Sparsistency for Inverse Optimal Transport

Francisco Andrade,Gabriel Peyre,Clarice Poon
2024-03-09
Abstract:Optimal Transport is a useful metric to compare probability distributions and to compute a pairing given a ground cost. Its entropic regularization variant (eOT) is crucial to have fast algorithms and reflect fuzzy/noisy matchings. This work focuses on Inverse Optimal Transport (iOT), the problem of inferring the ground cost from samples drawn from a coupling that solves an eOT problem. It is a relevant problem that can be used to infer unobserved/missing links, and to obtain meaningful information about the structure of the ground cost yielding the pairing. On one side, iOT benefits from convexity, but on the other side, being ill-posed, it requires regularization to handle the sampling noise. This work presents an in-depth theoretical study of the l1 regularization to model for instance Euclidean costs with sparse interactions between features. Specifically, we derive a sufficient condition for the robust recovery of the sparsity of the ground cost that can be seen as a far reaching generalization of the Lasso's celebrated Irrepresentability Condition. To provide additional insight into this condition, we work out in detail the Gaussian case. We show that as the entropic penalty varies, the iOT problem interpolates between a graphical Lasso and a classical Lasso, thereby establishing a connection between iOT and graph estimation, an important problem in ML.
Statistics Theory
What problem does this paper attempt to address?
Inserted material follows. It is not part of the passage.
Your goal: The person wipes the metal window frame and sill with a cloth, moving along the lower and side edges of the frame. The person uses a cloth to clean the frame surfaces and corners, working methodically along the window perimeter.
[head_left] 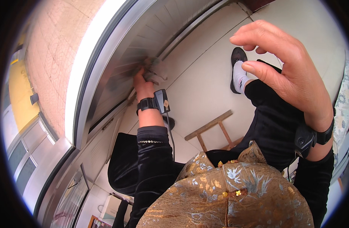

The paper attempts to address the problem of ground cost estimation in inverse optimal transport (iOT). Specifically: 1. **Background and Motivation**: - Optimal transport (OT) is an effective method for comparing probability distributions and can compute pairings given a ground cost. - The paper focuses on the inverse optimal transport problem (iOT), which involves inferring the ground cost from samples of the entropy-regularized optimal transport (eOT) problem. - This problem is relevant because it can be used to infer unobserved or missing links and obtain meaningful information about the structure of the ground cost. 2. **Main Challenges**: - Although the iOT problem is convex, it is ill-posed due to the influence of sampling noise and requires regularization. 3. **Research Contributions**: - The paper presents a theoretical analysis based on ℓ1 regularization to stably learn the ground cost from partially matched observations. - A sufficient condition is proposed to ensure the sparse recovery of the ground cost under noise, which can be seen as a generalization of the well-known Lasso "irrepresentable condition." - In the case of Gaussian distributions, the specific form of this condition is derived in detail, and how parameters affect the success and stability of iOT is demonstrated. - The paper explores the limiting cases under different strengths of entropy regularization, finding that iOT approaches graphical lasso with small entropy regularization and classical Lasso with large entropy regularization. In summary, the paper aims to address the ground cost estimation problem in inverse optimal transport through theoretical analysis and numerical experiments, and to explore its applications in machine learning.